Even McDonald’s admits that a hamburger contains the pieces of over 400 cows. Smith began to consider the deeper implications. “My ancestry involves slavery and we were treated as cattle. We were looked at as subhuman. So I started to think how could I look at animals that were basically slaves and treated cruelly and inhumane as less than me? Because we can’t communicate? I didn’t like the idea of what happened to my family. I’m pretty sure pigs and cows don’t like what happens to their families. So, I stopped eating meat,” Smith says.
Husband and wife team Helbard and Camilla Alkhassadeh run Watsonville’s Little Hill Sanctuary, dedicated to creating a kinder world through rescuing animals from cruelty. They also were co-creators of Santa Cruz’s VegFest, an all vegan event. Their vision of a cruelty free world isn’t a joke.

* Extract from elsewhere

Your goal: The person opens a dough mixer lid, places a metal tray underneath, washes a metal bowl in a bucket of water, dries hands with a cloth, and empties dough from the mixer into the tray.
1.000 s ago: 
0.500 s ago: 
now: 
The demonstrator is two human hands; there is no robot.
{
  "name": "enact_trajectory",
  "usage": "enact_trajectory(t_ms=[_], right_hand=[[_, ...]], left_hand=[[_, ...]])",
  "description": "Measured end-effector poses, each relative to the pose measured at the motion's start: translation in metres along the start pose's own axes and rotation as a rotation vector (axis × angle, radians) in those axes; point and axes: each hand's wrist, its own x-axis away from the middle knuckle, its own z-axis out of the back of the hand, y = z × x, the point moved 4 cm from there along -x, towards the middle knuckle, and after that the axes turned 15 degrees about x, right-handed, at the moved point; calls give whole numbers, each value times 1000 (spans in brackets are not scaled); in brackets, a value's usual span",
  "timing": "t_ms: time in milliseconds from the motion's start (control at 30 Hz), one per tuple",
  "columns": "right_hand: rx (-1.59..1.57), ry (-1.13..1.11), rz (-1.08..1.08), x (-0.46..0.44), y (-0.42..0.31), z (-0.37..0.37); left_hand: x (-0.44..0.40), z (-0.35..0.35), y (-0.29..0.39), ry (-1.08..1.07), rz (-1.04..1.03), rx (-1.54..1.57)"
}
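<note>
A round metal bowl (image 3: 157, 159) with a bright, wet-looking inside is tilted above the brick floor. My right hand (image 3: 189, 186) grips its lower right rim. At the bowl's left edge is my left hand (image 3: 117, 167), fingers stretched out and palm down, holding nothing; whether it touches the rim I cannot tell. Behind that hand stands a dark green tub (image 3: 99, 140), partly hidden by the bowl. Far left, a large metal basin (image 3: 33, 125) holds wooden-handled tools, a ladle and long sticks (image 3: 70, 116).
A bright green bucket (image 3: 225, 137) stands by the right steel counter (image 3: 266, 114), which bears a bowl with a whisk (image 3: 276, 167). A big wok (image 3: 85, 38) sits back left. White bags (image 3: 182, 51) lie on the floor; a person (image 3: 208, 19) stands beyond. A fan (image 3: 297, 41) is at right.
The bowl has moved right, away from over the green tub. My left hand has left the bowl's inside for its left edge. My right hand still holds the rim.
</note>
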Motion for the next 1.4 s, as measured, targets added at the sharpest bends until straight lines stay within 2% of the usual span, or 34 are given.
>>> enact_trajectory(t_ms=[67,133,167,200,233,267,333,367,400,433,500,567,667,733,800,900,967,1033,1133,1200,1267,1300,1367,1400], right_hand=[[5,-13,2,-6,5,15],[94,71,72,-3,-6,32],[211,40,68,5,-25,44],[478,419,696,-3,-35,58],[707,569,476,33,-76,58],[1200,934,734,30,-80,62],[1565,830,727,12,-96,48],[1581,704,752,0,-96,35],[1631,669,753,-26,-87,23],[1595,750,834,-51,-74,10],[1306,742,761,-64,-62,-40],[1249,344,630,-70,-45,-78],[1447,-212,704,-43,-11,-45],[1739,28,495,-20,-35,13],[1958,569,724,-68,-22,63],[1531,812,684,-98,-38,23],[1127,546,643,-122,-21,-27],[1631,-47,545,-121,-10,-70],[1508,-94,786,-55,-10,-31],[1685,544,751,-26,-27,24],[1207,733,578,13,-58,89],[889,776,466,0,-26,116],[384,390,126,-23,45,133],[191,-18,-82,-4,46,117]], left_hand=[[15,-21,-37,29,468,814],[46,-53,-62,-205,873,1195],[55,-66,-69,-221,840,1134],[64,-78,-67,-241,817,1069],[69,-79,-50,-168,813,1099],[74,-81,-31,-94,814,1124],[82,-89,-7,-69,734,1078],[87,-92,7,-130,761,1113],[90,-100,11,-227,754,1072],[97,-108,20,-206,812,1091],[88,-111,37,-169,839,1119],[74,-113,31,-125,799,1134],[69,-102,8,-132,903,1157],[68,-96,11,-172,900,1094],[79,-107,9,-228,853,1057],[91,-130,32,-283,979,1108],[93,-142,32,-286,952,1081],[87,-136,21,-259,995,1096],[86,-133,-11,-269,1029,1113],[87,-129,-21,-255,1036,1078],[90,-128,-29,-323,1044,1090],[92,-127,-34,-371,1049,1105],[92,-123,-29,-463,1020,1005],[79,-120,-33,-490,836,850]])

Helbard became a vegetarian 25 years ago. Like so many, he was in a relationship with a person that wanted to eat less meat. He tried it and it actually made him feel better physically and mentally. It changed the way he felt, but it was a personal experience that opened his eyes. “I had a couple of run-ins with animals where I witnessed them suffer. One was with a dog that is considered a ‘pet’ and one with a wild boar that is considered a ‘pest,’” Helbard says. He saw the spark of intelligence in their eyes and how they reacted to death the same way when taking their last breath. He connected the two and started rethinking the way people think about animals. And it was this experience that led Helbard and Camilla to rescuing animals and starting a sanctuary.
“There is a way of thinking in this country where people say, ‘I have a dog, I have a cat, I love animals.’ And then they eat a burger or go to KFC and have chicken. But they insist they love animals. If you ask them if they love animals so much, why do they eat them? The answer is those animals are ‘food.’ So we have a way of categorizing animals as either food or pets, and we don’t find anything wrong with that. It’s not a stretch then to extend that philosophy to people. I like some people, but some people are a problem. To a vegan, the philosophy is to fight for all living creatures. That includes humans. If we can segregate people, we can segregate animals. If we can segregate animals, we can segregate people. They blend together. Your opinion on animals blends into your thought process and politics on how we treat people,” Helbard explains.
“Our philosophy is being a liberationist, having a consistent anti-oppression approach where you’re against all oppression for all beings, human, non-human and whatever species that might be,” Camilla says. “Speciesism is the idea that you can’t pick and choose. A pig and a dog are both sentient living beings that feel, that care and want to play, just as we do. It’s wrong to justify the destruction of their lives because of what I want, because at this point we know that eating meat is not a necessity, we can survive and be vegan without sacrificing animals.”